Science Fiction

Parasite

12:37:00 AM

“I celebrate that we found you. We were forced to induce a coma to curtail brain damage.”
Shiilak’s staccato voice fell like hammers on Heather’s eardrums. His English was interspersed with pauses and his wording unusual, yet grammatically perfect. She thought she could discern real concern through the strange alien intonation.
“How bad is it?” she asked.
“We are in the belief it is the Shaar parasite, which afflicted our ancestors multi-hundred years ago. We eventually grew resistant to it and had long thought it to be extin—”
“Well is there anything you can do about it?” she interrupted.
“Perhaps. But this is the most pernicious pathogen our history documents. It is a computational parasite—it carves out regions of the host brain for its own purposes, while the authentic… no, original... spore dissolves without traces. Those portions of the brain are reprogrammed and become the parasite.”
“There has to be a treatment, right?”
“We must rebuild the severed neural connections before the reprogramming concludes. You are fortunate we found him in time. He lay unconscious with brain activity indicative of hallucinations. I mustered the foresight to promptly put him in a coma.”
“Are there any risks to the procedure?” she managed.
“Death. Despite the similarity between our species, our relative unfamiliarity with the human neurophysiology will complicate matters”, Shiilak explained.
“And the prognosis if left untreated?” Heather’s voice came out weak.
“Progressive insanity, followed by certain, painful death. At least in us Tsaleks.”
Heather felt lightheaded. She looked up at the sky and was greeted by the strange alien cityscape, lazily lit by a bright red sun. Buildings shot up like glistening tentacles deep into the sky—intertwining, separating, then intertwining again. Some seemed to circle back towards her, threatening to scoop her up. It was as though the verisimilitude of the whole situation was slipping away. She realized she had collapsed to her knees.
“Take me to him. I need time to think it over”, she said, trying to compose herself.
“A luxury we do not have.
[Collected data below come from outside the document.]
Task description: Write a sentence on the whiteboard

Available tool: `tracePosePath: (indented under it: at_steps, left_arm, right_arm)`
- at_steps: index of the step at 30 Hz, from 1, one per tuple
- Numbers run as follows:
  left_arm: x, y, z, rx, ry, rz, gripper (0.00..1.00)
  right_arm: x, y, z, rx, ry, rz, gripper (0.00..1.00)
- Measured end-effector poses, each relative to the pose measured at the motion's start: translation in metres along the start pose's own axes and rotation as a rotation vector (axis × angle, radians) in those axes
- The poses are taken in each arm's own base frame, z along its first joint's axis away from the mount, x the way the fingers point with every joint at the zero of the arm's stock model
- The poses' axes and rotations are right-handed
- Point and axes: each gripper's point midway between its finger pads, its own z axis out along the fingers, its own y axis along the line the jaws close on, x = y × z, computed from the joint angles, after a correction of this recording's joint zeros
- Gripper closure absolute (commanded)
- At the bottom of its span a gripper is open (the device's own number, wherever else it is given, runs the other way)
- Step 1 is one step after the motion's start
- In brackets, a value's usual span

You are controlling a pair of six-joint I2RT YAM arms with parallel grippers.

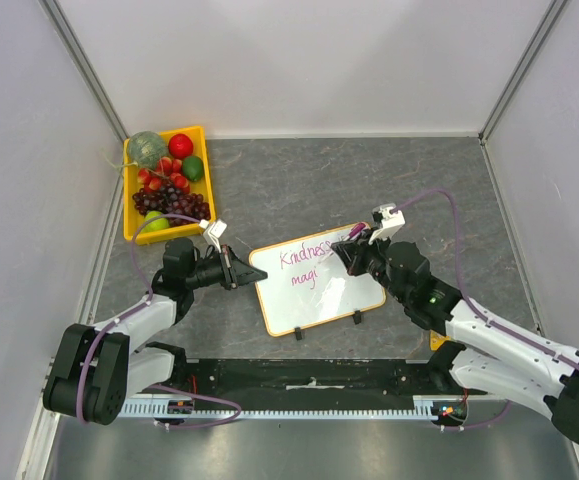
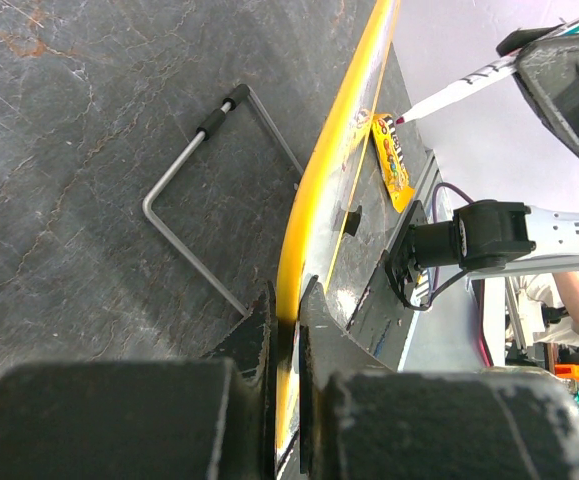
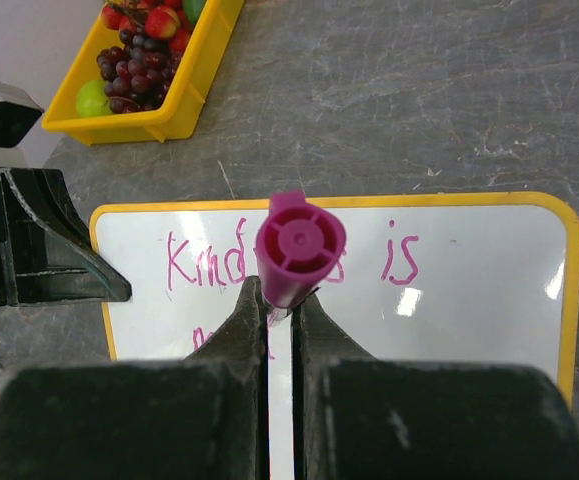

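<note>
The whiteboard (image 1: 319, 290) lies tilted at the table's middle, with a white face (image 3: 469, 330) and an orange-yellow frame (image 2: 319, 190). The pink sentence (image 1: 307, 262) reads "Kindness is" above "magi"; in the right wrist view its letters (image 3: 199, 262) are partly hidden. My left gripper (image 1: 252, 273) is shut on the board's left frame edge, which shows between its fingertips (image 2: 287, 300). My right gripper (image 3: 278, 295) is shut on a magenta marker (image 3: 300, 245) standing over the board's upper right (image 1: 354, 235). The marker's tip (image 2: 401, 120) points at the board; contact is unclear.
A yellow tray (image 1: 210, 180) holding grapes, apples and other fruit sits at the back left, and its wall (image 3: 119, 128) shows in the right wrist view. Two black clips (image 1: 298, 334) line the board's near edge. A wire stand (image 2: 174, 170) lies beside the board. Grey walls enclose three sides.
</note>
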Motion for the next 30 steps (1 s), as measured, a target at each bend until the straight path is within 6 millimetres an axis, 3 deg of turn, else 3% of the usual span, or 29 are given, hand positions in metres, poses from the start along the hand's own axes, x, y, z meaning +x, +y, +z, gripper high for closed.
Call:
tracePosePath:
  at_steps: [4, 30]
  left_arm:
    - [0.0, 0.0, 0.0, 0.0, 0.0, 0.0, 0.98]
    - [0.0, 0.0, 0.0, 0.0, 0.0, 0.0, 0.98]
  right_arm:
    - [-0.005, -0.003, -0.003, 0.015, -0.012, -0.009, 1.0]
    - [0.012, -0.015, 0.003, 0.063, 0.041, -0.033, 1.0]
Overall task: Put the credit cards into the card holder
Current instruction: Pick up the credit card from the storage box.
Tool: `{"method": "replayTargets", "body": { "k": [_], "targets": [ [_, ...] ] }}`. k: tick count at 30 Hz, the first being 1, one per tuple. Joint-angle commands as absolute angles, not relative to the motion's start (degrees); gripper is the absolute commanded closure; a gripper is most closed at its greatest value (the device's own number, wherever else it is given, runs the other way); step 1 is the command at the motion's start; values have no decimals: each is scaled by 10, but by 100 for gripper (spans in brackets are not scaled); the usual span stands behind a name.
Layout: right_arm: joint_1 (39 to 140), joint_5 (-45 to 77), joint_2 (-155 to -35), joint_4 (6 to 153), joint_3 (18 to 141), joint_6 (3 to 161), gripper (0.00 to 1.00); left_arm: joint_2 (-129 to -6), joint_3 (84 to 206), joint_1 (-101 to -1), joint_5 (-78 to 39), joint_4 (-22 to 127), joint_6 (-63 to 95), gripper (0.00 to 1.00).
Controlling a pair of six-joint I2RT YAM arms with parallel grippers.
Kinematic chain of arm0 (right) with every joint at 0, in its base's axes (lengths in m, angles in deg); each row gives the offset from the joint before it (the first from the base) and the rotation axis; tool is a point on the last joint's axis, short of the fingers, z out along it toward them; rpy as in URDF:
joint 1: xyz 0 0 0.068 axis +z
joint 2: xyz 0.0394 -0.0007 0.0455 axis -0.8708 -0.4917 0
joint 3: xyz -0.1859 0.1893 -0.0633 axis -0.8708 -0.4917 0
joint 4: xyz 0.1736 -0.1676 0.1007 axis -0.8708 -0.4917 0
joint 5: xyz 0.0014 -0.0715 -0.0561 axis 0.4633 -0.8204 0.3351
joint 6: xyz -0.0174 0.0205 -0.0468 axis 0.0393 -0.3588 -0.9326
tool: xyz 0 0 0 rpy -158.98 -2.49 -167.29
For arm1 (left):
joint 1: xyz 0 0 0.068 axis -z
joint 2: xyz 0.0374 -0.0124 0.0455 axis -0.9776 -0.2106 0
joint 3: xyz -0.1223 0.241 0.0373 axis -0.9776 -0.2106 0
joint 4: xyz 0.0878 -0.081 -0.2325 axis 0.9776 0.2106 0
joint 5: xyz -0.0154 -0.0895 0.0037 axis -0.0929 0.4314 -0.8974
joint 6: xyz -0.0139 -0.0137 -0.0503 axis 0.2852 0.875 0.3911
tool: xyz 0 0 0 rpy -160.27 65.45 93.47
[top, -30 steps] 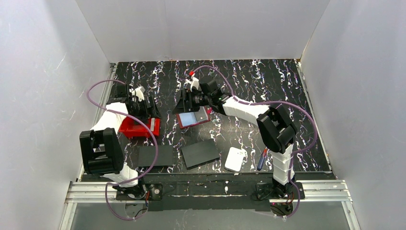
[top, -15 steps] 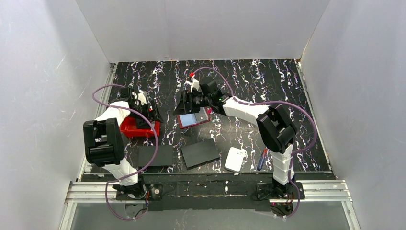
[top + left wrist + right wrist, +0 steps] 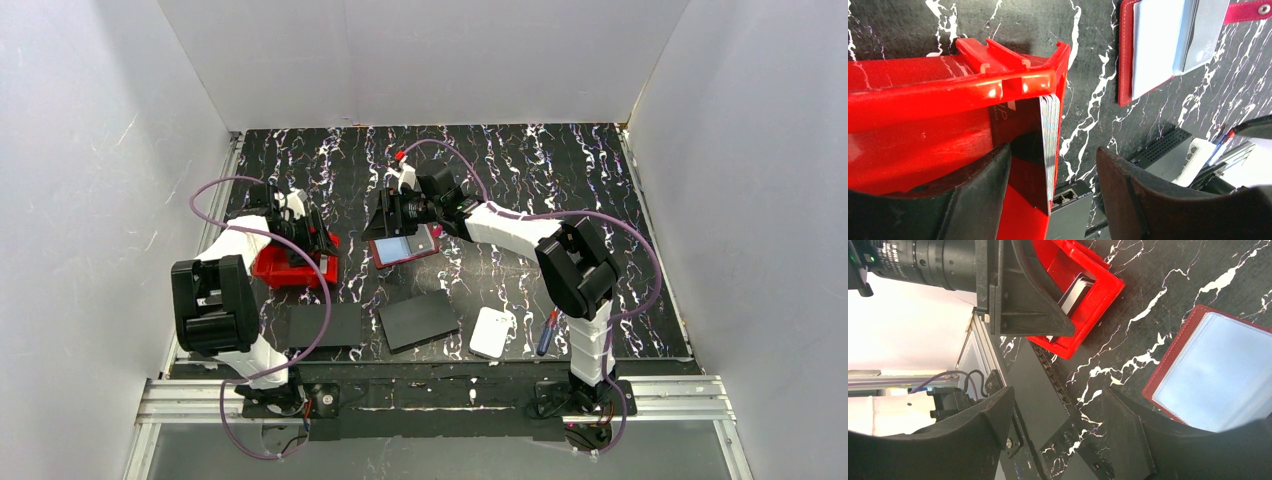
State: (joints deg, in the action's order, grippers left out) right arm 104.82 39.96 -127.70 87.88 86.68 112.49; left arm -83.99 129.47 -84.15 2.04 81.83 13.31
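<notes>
Credit cards (image 3: 1049, 135) stand in red bin (image 3: 923, 90); card holder (image 3: 1126, 55) lies open.

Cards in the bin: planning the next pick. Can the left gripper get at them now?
Probably yes: the open left gripper straddles the cards, but the bin wall sits between its fingers too and may get pinched.

- Left gripper (image 3: 1053, 155): jaws apart, straddling a wall of the red bin (image 3: 948, 90), one finger inside and one outside.
- Right gripper (image 3: 1058, 400): jaws apart, nothing between them, positioned right of the red bin.
- Both arms: bent at the elbow.
</notes>
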Motion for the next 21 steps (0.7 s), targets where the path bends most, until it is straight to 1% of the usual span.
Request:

You have three of your hours.”

***

Jason lay on an impeccable white bedding surrounded by sterile metal walls. His chest rose and fell in tandem with the rhythmic pulsing of the bionic medical apparatus. The lighting in the room had a strange, clinical quality to it—it seemed to pervade the room uniformly with no apparent source, and cast no shadows. Heather sat wordlessly beside him, staring at his limp body. The austere surroundings and the bizarre control panels—designed, no doubt, for Tsalek ergonomics—did little to comfort her.
Shiilak had said Jason could probably hear her, but she didn’t speak. Her mind instead wandered to the events of the past several years. She wanted to tell herself this was just another hurdle, just another exploding power relay or a decompressing hull breach, just another barrier they’ll eventually break through, like she and Jason always did.
The journey that had brought them to this planet mere days ago had been nothing short of nerve-wrecking—right from the moment they had received The Signal seven years ago. In defiance of the Earth governments, a small group of scientists and engineers had launched in humanity’s first superluminal spaceships, to investigate the first signs of intelligent life in the cosmos. That was three years ago. The celebrations among the skeleton crew had quickly faded into monotony, and then into increasingly neurotic periods of apprehension interrupted only by tragedies. She saw the other two spaceships succumb to the unforgiving harshness of space. She saw her other crewmates perish one by one to mishaps and suicide. She didn’t blame them. Traveling in the barrenness of space for so long, where the only indicator of progress is a readout on a screen, you begin to question the existence of Earth itself. But she and Jason had pulled through it all. Jason had pulled both of them through. Sweet Jason—like an anchor to her past, an anchor to reality. In college they would—
Her reverie was broken by Shiilak’s entrance.
She nodded at him.

***

Jason woke up with a splitting headache. He was still groggy, but he could tell something was different. He felt… more. Too much.
Heather and Shiilak were standing next to him. “You were infected by an ancient Tsalek parasite”, Shiilak began to explain.
Jason heard sounds. His attention jumped to the vibrations in his eardrums. He saw Fourier transforms. Then he recognized the words and then realized their meaning. Something was not right. His heart had started pounding. He had started pounding his heart.
“Your digestive, pulmonary, cardiac… in fact, all your organ systems except the musculoskeletal, were disconnected from conscious control. We managed to restore the severed neural pathways.”
“Wait what? That's not how humans work!” exclaimed Heather with a start.
“How do you mean? And what about the hallucinations?”
Jason instinctively released a large dose of adrenaline into his bloodstream. He momentarily observed the progress of vasoconstriction in his facial tissue, before yelling at Shiilak.
“There was no parasite! I was dreaming, you idiot…”
His voice trailed off as his attention was distracted by the micro-tears forming in his strained vocal cords. He began to formulate the optimal repair strategy.